:: Information provided ::

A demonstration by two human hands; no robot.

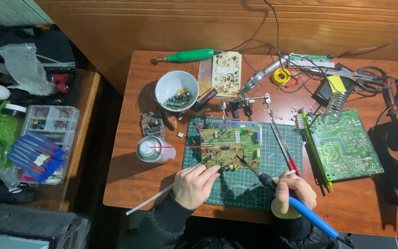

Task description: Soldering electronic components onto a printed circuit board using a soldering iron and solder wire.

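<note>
A green circuit board (pixel 230 146) with many small parts lies on a dark green cutting mat (pixel 241 184). My right hand (pixel 295 186) grips a blue-handled soldering iron (pixel 300 205), whose tip touches the board's near edge. My left hand (pixel 195 184) pinches tweezers (pixel 223 168) at that same edge. A thin white rod (pixel 149 202) runs out from under my left hand toward the table's near left.
A spray can (pixel 152 149) with a red straw stands left of the mat. A white bowl (pixel 176 90) of small parts, a green rotary tool (pixel 190 56), a second green board (pixel 345 144), a coil iron stand (pixel 335 107), scissors (pixel 367 74) and wires crowd the wooden table (pixel 134 177).
</note>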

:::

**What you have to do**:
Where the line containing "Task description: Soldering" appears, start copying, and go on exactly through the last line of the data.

**Answer area**:
Task description: Soldering electronic components onto a printed circuit board using a soldering iron and solder wire.

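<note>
A green circuit board (pixel 230 146) with many small parts lies on a dark green cutting mat (pixel 241 184). My right hand (pixel 295 186) grips a blue-handled soldering iron (pixel 300 205), whose tip touches the board's near edge. My left hand (pixel 195 184) pinches tweezers (pixel 223 168) at that same edge. A thin white rod (pixel 149 202) runs out from under my left hand toward the table's near left.
A spray can (pixel 152 149) with a red straw stands left of the mat. A white bowl (pixel 176 90) of small parts, a green rotary tool (pixel 190 56), a second green board (pixel 345 144), a coil iron stand (pixel 335 107), scissors (pixel 367 74) and wires crowd the wooden table (pixel 134 177).
</note>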

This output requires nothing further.